Ukrainian-majority municipality in Parana, Brazil

Prudentópolis (/pt-BR/; Прудентополіс) is a Brazilian municipality in the state of Paraná, in Southern Brazil. As of 2022, it had a population of 49,393 people.

It is the center of the Ukrainian community in Brazil. The Ukrainian city Ternopil is the sister city to Prudentópolis.
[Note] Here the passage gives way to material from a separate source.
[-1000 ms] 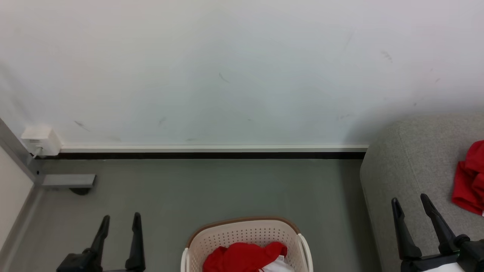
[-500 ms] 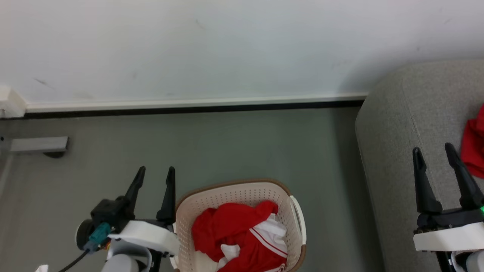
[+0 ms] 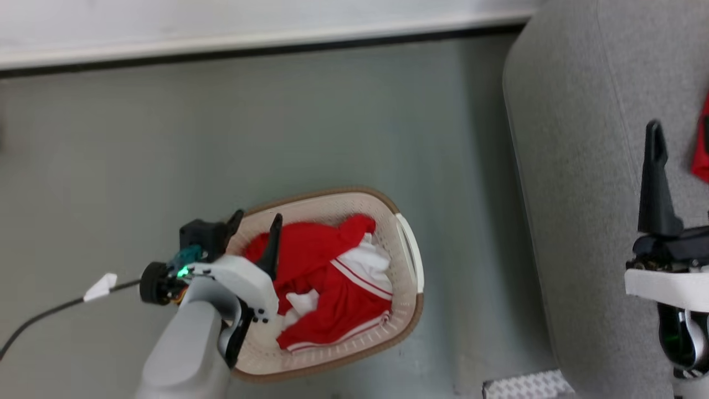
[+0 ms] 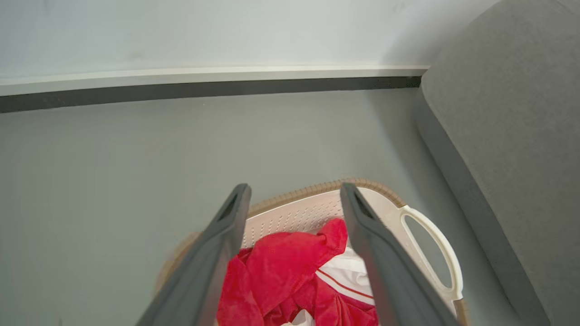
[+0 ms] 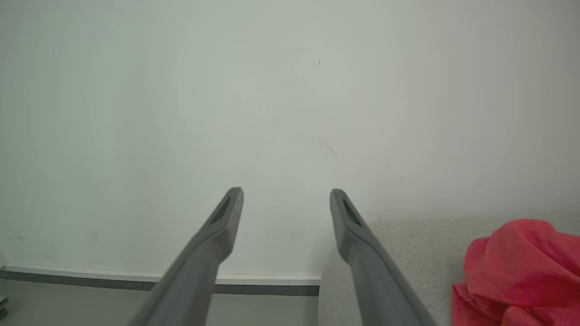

Moreover, the town is surrounded by 100 waterfalls, which also attracts many tourists.

== History ==
In 1882, the project of the construction of roads in central Paraná attracted the first families to the region. Firmo Mendes de Queiroz, descended from bandeirantes, settled there, living on agriculture. He built a chapel, giving birth to a place called "Vilinha" (Little Village) by its inhabitants. In 1894, the government decided to colonize the region of São João do Capanema. Cândido Ferreira de Abreu, the owner of this colony, decided to change its name to Prudentópolis, in honor to Brazilian president Prudente de Morais. In 1895, to settle this region, 1,500 Ukrainian families, about 8,000 people, came to Prudentópolis. This immigration continued until the 1920s.

Most of the immigrants were from the Ternopil Oblast of Ukraine, and today the Ukrainian city Ternopil is sister city of Prudentópolis.

== Population ==
Nowadays, Prudentópolis is home to the largest population of Ukrainian descent in Brazil (75% of the municipality's inhabitants). Other ethnic groups that make up its population are Italians, Poles and Germans.

The Ukrainian culture is still preserved by its inhabitants: the Ukrainian language is taught in local schools and used a liturgical language and there are typically Ukrainian constructions, it is also one of the two official languages alongside Portuguese.

=== Religion===
The Ukrainian Catholic particular church, which used the Byzantine Rite in Ukrainian language, has there the Catedral Ucraniana Nossa Senhora da Imaculada Conceição, cathedral episcopal see of an eparchy (diocese), the Ukrainian Catholic Eparchy of Imaculada Conceição in Prudentópolis. It is (the sole) suffragan of the Metropolitan Ukrainian Catholic Archeparchy of São João Batista em Curitiba, who heads the only proper Eastern rite ecclesiastical province in Brazil.